Assigned task: Bring together every line in the data that includes "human".

Dataset records:
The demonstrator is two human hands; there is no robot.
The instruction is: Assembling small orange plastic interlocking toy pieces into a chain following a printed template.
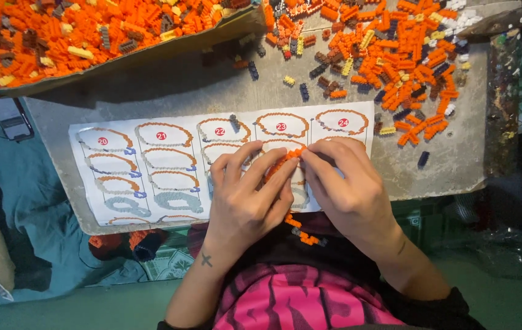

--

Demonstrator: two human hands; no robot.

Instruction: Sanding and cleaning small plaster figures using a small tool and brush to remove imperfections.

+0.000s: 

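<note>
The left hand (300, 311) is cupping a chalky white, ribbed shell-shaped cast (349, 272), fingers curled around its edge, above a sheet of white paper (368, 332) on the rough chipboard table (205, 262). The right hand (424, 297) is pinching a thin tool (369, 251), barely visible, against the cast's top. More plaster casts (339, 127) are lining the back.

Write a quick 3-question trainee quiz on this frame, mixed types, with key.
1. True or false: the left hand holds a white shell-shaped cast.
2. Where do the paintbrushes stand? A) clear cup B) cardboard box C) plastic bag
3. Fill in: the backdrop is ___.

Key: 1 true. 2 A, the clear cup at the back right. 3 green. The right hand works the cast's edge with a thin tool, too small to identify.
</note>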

Answer:
The demonstrator is two human hands; there is no robot.
Demonstrator: two human hands; no robot.

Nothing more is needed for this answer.